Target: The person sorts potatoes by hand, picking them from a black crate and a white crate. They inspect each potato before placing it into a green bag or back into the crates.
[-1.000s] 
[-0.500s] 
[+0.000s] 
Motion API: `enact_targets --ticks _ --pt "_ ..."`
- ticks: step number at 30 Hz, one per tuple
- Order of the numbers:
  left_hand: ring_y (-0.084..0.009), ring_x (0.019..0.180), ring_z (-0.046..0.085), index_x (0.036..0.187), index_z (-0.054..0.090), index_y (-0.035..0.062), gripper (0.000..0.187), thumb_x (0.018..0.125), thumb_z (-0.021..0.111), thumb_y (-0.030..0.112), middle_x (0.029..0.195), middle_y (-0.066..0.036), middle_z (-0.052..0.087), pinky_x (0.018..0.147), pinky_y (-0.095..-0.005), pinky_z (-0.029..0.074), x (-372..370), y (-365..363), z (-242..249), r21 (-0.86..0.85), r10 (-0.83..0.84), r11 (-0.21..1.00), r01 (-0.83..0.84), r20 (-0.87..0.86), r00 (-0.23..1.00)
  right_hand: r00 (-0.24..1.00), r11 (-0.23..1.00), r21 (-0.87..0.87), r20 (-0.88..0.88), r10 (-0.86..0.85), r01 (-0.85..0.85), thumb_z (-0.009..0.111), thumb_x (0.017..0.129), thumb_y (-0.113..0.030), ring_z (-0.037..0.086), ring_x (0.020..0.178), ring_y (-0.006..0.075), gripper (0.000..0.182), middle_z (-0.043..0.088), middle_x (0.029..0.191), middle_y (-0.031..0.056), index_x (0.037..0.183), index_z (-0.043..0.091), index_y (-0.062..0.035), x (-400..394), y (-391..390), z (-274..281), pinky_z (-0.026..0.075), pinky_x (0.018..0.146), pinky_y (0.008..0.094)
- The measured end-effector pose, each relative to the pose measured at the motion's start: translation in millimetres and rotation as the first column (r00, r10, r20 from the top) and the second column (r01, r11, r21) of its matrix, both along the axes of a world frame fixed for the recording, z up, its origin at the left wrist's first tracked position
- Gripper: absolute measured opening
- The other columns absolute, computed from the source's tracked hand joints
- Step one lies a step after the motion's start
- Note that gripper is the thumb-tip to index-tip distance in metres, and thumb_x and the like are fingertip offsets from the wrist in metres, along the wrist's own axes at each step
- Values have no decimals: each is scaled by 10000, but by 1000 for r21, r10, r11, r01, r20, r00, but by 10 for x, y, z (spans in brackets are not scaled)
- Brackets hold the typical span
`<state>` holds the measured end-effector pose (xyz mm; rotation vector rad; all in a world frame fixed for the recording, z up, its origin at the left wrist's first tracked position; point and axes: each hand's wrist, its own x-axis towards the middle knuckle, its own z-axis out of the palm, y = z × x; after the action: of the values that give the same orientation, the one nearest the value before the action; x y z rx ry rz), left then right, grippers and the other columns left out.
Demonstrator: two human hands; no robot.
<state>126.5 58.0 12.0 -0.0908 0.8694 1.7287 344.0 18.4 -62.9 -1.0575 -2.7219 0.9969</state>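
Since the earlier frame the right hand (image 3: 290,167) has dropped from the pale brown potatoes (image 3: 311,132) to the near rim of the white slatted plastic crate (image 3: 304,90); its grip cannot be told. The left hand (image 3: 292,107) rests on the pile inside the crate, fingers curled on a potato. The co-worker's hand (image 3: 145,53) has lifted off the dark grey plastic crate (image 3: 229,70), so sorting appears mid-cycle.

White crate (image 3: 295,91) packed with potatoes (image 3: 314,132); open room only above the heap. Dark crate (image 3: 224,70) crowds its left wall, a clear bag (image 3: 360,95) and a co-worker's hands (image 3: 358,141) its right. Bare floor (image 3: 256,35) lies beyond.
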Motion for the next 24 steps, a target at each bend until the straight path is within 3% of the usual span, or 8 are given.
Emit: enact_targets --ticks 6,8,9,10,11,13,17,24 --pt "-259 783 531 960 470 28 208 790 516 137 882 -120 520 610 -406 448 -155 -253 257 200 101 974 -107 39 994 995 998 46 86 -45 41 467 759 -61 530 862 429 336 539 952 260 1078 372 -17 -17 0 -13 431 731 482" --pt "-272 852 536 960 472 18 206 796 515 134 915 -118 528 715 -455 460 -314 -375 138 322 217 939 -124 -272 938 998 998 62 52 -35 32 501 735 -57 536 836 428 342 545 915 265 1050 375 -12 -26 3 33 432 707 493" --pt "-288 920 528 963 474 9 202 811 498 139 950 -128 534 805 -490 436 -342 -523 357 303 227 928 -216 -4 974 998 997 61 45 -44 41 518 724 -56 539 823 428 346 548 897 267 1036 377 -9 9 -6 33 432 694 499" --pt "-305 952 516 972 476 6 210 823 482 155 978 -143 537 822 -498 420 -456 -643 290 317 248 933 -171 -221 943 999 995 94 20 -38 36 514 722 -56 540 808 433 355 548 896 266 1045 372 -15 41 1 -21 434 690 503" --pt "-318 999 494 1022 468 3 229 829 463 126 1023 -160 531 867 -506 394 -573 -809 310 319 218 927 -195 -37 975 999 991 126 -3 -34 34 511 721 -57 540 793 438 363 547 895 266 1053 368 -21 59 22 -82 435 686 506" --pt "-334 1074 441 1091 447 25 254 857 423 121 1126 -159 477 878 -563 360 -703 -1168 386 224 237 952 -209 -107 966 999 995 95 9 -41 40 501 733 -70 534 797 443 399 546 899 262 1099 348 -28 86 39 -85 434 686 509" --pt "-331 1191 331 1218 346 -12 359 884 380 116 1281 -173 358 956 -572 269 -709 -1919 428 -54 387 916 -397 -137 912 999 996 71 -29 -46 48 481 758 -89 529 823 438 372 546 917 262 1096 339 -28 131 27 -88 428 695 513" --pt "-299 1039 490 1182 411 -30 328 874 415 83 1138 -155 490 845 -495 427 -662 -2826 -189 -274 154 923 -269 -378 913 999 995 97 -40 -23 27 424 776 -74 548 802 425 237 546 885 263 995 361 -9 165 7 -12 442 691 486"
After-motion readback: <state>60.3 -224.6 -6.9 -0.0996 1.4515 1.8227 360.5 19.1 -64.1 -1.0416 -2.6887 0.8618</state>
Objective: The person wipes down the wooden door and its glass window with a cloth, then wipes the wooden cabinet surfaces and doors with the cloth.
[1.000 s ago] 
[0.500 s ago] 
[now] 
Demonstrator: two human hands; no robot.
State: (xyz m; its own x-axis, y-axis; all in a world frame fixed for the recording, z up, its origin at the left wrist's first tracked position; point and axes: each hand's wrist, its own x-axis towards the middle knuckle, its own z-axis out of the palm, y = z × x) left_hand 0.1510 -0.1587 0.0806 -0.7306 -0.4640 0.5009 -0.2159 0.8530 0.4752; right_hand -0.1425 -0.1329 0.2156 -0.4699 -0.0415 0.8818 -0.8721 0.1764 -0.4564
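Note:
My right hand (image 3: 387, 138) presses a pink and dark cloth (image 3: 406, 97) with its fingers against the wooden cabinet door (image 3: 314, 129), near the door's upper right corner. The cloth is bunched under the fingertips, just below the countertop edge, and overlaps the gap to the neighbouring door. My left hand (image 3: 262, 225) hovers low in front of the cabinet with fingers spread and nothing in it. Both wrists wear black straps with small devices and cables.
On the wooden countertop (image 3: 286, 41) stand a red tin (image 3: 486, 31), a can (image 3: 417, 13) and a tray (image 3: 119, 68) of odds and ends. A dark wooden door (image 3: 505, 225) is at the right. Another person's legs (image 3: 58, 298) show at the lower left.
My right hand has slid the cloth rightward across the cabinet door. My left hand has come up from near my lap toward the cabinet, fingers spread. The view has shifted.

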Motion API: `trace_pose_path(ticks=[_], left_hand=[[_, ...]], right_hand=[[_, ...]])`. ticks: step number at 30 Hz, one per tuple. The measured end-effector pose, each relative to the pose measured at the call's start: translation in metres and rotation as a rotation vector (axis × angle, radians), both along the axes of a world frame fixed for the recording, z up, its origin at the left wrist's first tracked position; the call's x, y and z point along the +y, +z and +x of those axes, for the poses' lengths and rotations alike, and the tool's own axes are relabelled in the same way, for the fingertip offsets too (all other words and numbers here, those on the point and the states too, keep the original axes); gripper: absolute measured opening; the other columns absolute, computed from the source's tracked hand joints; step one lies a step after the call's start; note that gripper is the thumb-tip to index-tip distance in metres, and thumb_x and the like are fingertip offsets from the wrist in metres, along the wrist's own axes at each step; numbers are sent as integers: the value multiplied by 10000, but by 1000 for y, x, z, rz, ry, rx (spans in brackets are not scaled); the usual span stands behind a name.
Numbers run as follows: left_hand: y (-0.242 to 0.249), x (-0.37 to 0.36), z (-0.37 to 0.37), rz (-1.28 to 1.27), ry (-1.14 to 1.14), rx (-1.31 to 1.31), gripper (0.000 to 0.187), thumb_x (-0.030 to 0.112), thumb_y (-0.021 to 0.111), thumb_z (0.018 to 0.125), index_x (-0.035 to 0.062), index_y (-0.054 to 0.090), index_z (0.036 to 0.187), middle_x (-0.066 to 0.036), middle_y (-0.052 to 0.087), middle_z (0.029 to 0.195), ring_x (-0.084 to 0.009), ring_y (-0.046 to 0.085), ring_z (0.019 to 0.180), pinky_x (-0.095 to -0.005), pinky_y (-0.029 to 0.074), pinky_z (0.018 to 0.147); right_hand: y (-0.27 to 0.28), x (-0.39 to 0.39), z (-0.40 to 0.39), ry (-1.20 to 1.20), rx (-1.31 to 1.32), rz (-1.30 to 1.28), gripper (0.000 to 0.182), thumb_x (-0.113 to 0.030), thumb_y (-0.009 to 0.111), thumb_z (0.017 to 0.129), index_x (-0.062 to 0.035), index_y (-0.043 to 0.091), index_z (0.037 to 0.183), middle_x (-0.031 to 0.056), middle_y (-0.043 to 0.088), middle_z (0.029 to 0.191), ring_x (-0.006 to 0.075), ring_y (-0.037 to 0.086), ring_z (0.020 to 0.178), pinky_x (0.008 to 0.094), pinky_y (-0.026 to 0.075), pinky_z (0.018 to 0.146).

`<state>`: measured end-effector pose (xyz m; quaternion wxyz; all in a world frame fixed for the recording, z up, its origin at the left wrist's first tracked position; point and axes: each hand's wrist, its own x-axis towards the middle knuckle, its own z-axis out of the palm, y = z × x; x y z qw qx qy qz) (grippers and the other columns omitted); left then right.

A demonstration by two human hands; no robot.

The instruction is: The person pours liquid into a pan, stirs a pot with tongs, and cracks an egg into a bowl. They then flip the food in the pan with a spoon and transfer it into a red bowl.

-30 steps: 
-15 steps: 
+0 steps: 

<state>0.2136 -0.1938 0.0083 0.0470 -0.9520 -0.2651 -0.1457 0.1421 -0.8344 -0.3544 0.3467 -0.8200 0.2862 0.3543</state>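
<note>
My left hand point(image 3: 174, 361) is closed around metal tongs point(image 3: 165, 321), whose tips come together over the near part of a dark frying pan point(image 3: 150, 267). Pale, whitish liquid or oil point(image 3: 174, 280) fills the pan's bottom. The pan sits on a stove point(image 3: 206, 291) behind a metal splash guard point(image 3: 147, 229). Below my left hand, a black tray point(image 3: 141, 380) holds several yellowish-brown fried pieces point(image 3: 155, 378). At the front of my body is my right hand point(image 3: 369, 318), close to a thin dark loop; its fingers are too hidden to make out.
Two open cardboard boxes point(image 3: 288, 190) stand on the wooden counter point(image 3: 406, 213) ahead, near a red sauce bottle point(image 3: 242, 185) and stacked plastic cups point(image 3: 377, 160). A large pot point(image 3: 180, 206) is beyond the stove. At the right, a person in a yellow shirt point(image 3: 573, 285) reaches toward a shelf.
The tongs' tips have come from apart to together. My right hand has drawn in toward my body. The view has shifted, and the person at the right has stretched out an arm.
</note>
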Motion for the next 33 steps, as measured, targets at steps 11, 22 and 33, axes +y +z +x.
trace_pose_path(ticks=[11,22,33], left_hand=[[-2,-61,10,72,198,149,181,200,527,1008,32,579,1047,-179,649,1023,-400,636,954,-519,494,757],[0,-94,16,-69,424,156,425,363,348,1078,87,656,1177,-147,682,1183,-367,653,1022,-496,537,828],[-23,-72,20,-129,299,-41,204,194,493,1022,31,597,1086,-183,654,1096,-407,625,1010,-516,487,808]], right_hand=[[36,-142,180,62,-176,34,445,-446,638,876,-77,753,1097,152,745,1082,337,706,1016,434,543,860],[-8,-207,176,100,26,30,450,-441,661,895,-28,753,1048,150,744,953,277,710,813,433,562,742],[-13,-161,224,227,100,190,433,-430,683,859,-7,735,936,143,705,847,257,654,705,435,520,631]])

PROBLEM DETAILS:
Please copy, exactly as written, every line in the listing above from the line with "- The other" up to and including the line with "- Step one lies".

RESULT FOR THIS TASK:
- The other columns absolute, computed from the source's tracked hand joints
- Step one lies a step after the motion's start

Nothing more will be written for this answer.